Nel mese di settembre, il CMYK (15-16 Mehar Chand Market, vicino Lodhi Road, tel. 91-11-2464-1881) ha aperto in un mercato in una nobile via dell’India Habitat Center, il più grande centro culturale della città, e uno slum. I visitatori della libreria possono riempire una tazza da caffè, sedersi su una sedia multicolorata pantone della Seletti  (sono anche in vendita, a 4.500 rupie, ovvero circa 78 €) e navigare attraverso le specialità del negozio: libri da tavolo su arte, architettura e fotografia. Dal mese di marzo, il negozio ha cominciato a ospitare una serie di cocktail party per i collezionisti d’arte.

Più a sud, il  Mocha Arthouse (Shop 167 del DLF Promenade Mall, Vasant Kunj, tel. 91-11-4607-5631) è in uno dei tanti centri commerciali nuovo di zecca della città, “Siamo stati in grado di portare l’arte alle persone che stavano aspettando, persone che normalmente non potrebbero entrare in una galleria“, ha detto Riyaaz Amlani, 35 anni, che dirige il ristorante impresa Impresario, che ha aperto nel luogo in ottobre.
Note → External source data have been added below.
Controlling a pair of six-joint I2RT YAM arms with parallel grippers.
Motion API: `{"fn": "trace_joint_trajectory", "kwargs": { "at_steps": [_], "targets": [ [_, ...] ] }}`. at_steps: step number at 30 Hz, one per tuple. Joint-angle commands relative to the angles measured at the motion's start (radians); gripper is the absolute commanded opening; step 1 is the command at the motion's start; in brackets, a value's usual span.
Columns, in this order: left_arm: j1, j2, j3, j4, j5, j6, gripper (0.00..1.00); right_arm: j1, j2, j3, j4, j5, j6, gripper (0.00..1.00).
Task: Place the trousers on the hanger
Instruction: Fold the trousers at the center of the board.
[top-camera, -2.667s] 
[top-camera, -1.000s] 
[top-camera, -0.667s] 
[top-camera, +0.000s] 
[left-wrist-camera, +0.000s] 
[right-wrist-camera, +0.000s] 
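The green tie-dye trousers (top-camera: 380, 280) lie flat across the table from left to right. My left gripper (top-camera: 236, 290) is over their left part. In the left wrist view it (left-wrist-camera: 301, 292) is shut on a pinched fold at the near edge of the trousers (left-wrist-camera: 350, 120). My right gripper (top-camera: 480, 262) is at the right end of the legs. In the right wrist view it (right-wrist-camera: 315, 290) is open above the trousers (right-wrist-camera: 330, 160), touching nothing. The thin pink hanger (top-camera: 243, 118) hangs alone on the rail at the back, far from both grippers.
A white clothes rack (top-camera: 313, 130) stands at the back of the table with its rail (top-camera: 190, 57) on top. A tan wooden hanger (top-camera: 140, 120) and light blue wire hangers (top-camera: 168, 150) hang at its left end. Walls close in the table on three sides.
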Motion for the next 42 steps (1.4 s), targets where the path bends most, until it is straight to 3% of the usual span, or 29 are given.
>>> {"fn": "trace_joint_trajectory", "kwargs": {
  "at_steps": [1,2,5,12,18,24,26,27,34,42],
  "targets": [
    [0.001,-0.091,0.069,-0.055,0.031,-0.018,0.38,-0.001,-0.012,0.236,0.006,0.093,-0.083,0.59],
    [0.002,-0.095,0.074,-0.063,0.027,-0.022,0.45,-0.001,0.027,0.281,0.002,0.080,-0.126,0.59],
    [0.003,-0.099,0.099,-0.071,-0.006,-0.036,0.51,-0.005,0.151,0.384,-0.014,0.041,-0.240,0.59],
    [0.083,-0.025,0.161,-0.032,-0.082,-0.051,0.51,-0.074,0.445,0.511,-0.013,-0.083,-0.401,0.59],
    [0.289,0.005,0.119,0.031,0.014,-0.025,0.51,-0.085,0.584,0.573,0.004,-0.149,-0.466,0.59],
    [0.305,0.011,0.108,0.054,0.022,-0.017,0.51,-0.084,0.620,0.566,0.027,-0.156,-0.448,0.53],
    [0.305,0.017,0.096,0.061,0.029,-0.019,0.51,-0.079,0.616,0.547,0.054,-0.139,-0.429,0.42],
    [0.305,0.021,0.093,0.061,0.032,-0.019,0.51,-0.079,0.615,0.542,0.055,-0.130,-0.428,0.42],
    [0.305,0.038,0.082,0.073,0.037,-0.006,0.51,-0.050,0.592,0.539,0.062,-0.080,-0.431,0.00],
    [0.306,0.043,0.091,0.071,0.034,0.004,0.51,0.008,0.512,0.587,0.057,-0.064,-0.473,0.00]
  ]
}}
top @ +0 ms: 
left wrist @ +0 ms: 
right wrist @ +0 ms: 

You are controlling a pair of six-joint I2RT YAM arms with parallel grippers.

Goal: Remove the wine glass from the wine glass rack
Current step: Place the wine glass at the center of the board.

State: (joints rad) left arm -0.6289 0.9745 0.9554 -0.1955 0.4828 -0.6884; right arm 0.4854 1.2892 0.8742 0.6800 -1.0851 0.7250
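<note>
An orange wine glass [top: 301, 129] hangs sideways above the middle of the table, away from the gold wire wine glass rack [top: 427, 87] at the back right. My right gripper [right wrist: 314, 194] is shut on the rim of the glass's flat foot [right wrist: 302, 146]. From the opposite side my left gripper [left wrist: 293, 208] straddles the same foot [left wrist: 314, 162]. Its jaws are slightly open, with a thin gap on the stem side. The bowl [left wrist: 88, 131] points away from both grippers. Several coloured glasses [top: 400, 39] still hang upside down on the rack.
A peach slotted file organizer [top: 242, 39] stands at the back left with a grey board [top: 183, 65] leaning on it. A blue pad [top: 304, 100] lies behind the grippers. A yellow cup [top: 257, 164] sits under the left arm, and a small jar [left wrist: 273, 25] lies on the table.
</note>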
Boxdesign, lo studio Delhi che cura la grafica di Mocha, scova arte digitale e fotografia da mostrare in uno spazio che avrebbe reso un esule di East Village qui come sentirsi a casa. È possibile acquistare a quanto pare quasi tutto qui, dai disegni pixati dell’indonesiano Oomleo fino alla forcella che utilizzi per mangiare le carote crude “spaghetti“ al  Mocha’s cafe.

La più elegante del  lotto è O Palacio (E-12/70, Hauz Rani, Saket, tel 91-11-2667-1270, www.nakulsen.com), utilizzato per la fabbrica di Nakul Sen, un progettista di primo piano della moda indiana, fino a quando lo ha trasformato in una replica di una villa imbiancate portoghese nel mese di novembre. Il palazzo ospita una galleria di quattro stanze, una serie di boutique e un ristorante, Casa Portuguesa, tutto affacciato su un grazioso cortile di ghiaia.

Home Zaza (25-26 Community Centre, Zamrudpur, tel 91-11-2923-5076) ospita un negozio di arredamento che offre una selezione di prodotti kitsch, come contenitori stampati ispirati ai sacchetti del mercato indiano. Il piano superiore ospita una piccola galleria, e ad aprile ha aperto un ristorante in stile mediterraneo a fianco.

E poi c’è il precursore del genere: Triveni Kala Sangam (205 Tansen Marg, vicino al mercato bengalese, tel. 91-11-2371-8833), una galleria e teatro progettato da Joseph Allen Stein, un nativo del Nebraska, durante il balzo di Delhi nel modernismo degli anni ’50 e ’60. Fin da allora è stato impossibile smuovere i grandi appassionati d’arte della città dalla terrazza del tè all’aperto in inverno. Il lavoro in mostra è raramente d’avanguardia, ma il luogo è un promemoria affascinante di un tempo di Delhi quando l’arte era arte, e le imprese era una parola sporca.